What this task involves — If a line in the listing contains "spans", copy it out whole.

::::

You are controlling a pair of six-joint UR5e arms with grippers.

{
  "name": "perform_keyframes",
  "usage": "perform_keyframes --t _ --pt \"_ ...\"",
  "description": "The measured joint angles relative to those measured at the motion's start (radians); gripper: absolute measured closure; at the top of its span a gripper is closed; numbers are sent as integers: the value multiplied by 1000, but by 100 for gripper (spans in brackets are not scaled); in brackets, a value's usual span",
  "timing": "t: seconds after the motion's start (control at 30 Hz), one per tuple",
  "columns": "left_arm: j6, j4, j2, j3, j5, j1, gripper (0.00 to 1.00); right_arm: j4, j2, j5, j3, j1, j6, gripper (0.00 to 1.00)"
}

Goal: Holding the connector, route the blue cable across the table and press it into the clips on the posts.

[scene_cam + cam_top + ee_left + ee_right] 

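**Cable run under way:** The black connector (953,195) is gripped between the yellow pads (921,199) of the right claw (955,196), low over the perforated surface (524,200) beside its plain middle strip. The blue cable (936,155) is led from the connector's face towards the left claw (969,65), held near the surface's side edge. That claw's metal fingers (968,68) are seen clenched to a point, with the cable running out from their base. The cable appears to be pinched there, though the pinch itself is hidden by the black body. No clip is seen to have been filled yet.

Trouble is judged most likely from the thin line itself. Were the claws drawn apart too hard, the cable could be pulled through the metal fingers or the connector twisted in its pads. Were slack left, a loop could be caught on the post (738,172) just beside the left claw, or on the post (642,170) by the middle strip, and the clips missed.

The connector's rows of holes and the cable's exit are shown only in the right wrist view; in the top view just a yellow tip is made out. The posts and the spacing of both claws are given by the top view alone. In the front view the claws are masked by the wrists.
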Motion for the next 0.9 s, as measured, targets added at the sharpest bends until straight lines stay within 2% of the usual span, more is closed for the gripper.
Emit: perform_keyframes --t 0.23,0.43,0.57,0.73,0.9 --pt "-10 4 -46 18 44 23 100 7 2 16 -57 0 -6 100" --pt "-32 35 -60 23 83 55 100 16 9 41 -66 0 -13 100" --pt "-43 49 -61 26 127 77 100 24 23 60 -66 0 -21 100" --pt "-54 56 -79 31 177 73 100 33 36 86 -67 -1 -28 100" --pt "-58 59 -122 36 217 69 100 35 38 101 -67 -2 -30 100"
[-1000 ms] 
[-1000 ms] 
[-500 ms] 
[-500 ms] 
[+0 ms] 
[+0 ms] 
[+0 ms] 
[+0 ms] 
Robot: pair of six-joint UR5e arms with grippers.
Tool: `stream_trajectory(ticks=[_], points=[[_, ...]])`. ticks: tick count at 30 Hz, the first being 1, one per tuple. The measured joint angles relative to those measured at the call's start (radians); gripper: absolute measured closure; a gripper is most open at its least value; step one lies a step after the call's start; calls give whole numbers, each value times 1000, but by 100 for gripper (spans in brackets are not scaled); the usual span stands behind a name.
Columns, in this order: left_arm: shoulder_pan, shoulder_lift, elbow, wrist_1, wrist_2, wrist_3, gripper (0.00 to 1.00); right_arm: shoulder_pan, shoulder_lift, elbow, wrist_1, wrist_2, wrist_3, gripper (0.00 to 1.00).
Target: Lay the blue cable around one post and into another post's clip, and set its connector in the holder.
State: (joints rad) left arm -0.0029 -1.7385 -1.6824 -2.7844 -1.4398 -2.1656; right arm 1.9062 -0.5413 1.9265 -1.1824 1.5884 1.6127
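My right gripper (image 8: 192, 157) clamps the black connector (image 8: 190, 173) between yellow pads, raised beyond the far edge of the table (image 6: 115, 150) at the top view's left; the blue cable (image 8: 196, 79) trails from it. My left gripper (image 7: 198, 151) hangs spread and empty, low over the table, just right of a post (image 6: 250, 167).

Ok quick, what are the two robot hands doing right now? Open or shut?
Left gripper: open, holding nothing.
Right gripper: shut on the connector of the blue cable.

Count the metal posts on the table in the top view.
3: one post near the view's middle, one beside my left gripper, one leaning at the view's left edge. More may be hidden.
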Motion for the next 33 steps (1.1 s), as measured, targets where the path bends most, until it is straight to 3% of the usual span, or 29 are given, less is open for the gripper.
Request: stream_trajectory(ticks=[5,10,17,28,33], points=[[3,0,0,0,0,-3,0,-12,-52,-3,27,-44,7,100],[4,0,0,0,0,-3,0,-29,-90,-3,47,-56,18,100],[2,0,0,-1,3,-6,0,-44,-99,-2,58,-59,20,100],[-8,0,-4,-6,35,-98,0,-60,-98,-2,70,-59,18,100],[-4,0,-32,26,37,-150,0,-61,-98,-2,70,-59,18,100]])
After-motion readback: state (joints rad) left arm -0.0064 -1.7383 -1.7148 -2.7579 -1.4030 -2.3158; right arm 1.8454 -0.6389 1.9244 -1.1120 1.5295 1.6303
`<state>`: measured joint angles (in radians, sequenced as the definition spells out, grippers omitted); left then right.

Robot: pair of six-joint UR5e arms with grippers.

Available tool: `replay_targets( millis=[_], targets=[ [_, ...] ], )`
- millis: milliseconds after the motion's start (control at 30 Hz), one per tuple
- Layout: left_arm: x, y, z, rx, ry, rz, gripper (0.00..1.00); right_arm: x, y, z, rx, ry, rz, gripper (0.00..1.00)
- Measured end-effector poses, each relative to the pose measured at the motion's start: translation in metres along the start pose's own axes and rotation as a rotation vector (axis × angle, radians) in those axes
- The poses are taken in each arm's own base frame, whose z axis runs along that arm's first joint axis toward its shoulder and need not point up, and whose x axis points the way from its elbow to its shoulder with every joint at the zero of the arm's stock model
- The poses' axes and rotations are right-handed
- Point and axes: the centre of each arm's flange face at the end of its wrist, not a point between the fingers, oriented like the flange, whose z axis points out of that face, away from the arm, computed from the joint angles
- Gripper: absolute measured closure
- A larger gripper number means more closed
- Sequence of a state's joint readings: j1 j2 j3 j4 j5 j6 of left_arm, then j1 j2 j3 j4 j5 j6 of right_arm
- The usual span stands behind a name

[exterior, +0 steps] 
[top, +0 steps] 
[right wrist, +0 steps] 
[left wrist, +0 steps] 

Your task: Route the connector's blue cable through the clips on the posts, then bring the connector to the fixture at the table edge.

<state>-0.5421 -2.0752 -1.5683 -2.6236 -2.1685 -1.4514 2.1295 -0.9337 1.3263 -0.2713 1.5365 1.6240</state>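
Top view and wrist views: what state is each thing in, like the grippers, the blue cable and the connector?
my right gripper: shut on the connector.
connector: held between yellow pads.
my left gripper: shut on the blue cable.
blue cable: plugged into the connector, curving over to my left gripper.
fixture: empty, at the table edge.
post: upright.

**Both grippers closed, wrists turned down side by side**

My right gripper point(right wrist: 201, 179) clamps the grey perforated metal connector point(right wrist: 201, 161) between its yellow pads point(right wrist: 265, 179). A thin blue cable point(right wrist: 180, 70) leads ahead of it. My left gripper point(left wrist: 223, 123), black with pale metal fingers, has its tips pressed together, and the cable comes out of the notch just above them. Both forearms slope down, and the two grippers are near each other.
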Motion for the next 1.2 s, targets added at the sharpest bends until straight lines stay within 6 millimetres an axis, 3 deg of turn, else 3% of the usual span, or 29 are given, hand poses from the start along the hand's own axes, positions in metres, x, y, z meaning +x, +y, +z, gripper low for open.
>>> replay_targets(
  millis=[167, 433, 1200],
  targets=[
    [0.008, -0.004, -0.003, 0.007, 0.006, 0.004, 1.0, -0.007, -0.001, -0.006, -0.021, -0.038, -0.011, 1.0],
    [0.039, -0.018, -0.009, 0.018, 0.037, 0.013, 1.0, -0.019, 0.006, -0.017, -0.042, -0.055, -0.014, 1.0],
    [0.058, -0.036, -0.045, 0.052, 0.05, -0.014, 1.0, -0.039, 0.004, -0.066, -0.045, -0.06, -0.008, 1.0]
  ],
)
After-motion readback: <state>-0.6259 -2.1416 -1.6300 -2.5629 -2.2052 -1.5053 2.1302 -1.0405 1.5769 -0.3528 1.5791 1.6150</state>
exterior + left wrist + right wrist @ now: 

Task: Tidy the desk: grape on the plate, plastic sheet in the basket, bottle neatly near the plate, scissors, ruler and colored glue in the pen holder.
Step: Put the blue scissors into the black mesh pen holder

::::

Written solution —
  "description": "The measured joint angles relative to those measured at the motion's start (radians); gripper: absolute measured closure; at the top of its span a gripper is closed; numbers are sent as integers: the value multiplied by 1000, but by 100 for gripper (spans in brackets are not scaled); in brackets, a value's usual span",
Tool: `stream_trajectory(ticks=[_], points=[[_, ...]])`. ticks: tick count at 30 Hz, the first being 1, one per tuple. The measured joint angles relative to those measured at the call's start (radians); gripper: absolute measured closure; a gripper is most open at its least value; step one lies a step after the call's start; calls give whole numbers, each value times 1000, but by 100 for gripper (spans in brackets are not scaled); the usual span stands behind a name.

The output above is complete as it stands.